• [REQUIRED WORK]
Write out the listing exactly as it is given.
Top of STORED DATA
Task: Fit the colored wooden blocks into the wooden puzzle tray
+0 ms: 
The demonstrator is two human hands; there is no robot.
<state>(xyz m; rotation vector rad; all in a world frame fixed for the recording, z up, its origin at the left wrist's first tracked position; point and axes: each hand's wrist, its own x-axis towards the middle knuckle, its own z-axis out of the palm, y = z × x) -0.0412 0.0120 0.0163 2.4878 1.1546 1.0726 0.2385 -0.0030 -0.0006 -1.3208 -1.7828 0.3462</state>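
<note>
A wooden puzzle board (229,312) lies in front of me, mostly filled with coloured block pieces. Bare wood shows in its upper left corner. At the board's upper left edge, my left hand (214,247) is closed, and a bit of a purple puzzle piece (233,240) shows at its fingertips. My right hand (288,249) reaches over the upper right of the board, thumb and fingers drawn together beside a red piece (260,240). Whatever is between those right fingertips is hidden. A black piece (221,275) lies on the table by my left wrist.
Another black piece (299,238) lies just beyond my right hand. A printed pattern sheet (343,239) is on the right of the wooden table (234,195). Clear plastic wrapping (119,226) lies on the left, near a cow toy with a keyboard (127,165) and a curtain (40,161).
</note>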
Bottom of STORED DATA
• [YOUR SOLUTION]
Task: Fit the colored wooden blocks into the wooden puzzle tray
+0 ms: 
The demonstrator is two human hands; there is no robot.
<state>(xyz m; rotation vector rad; all in a world frame fixed for the recording, z up, its origin at the left wrist's first tracked position; point and axes: each hand's wrist, its own x-axis towards the middle knuckle, its own z-axis out of the palm, y = z × x) -0.0412 0.0120 0.0163 2.4878 1.1546 1.0726 0.2385 -0.0030 -0.0006 -1.3208 -1.7828 0.3462</state>
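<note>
A wooden puzzle board (229,312) lies in front of me, mostly filled with coloured block pieces. Bare wood shows in its upper left corner. At the board's upper left edge, my left hand (214,247) is closed, and a bit of a purple puzzle piece (233,240) shows at its fingertips. My right hand (288,249) reaches over the upper right of the board, thumb and fingers drawn together beside a red piece (260,240). Whatever is between those right fingertips is hidden. A black piece (221,275) lies on the table by my left wrist.
Another black piece (299,238) lies just beyond my right hand. A printed pattern sheet (343,239) is on the right of the wooden table (234,195). Clear plastic wrapping (119,226) lies on the left, near a cow toy with a keyboard (127,165) and a curtain (40,161).
</note>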

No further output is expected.